- [PROBLEM TO SOLVE]: Beneath this line is the data. Output exactly the lines from the line with "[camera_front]" to the line with "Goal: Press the", both ends included, and nothing more.
*** Opening of COLLECTED DATA ***
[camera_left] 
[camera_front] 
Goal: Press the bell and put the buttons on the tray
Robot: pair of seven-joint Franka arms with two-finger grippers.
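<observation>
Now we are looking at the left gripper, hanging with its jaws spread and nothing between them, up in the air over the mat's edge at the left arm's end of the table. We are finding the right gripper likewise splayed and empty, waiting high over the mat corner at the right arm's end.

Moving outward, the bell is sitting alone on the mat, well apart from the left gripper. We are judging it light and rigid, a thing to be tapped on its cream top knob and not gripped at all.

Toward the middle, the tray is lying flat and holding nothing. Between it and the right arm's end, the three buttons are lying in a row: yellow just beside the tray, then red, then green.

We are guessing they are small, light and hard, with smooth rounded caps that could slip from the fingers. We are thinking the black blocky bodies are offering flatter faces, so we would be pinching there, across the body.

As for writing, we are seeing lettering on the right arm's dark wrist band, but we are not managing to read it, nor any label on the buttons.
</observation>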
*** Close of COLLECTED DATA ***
- [ANSWER TO THIS PROBLEM]:
[camera_front] 
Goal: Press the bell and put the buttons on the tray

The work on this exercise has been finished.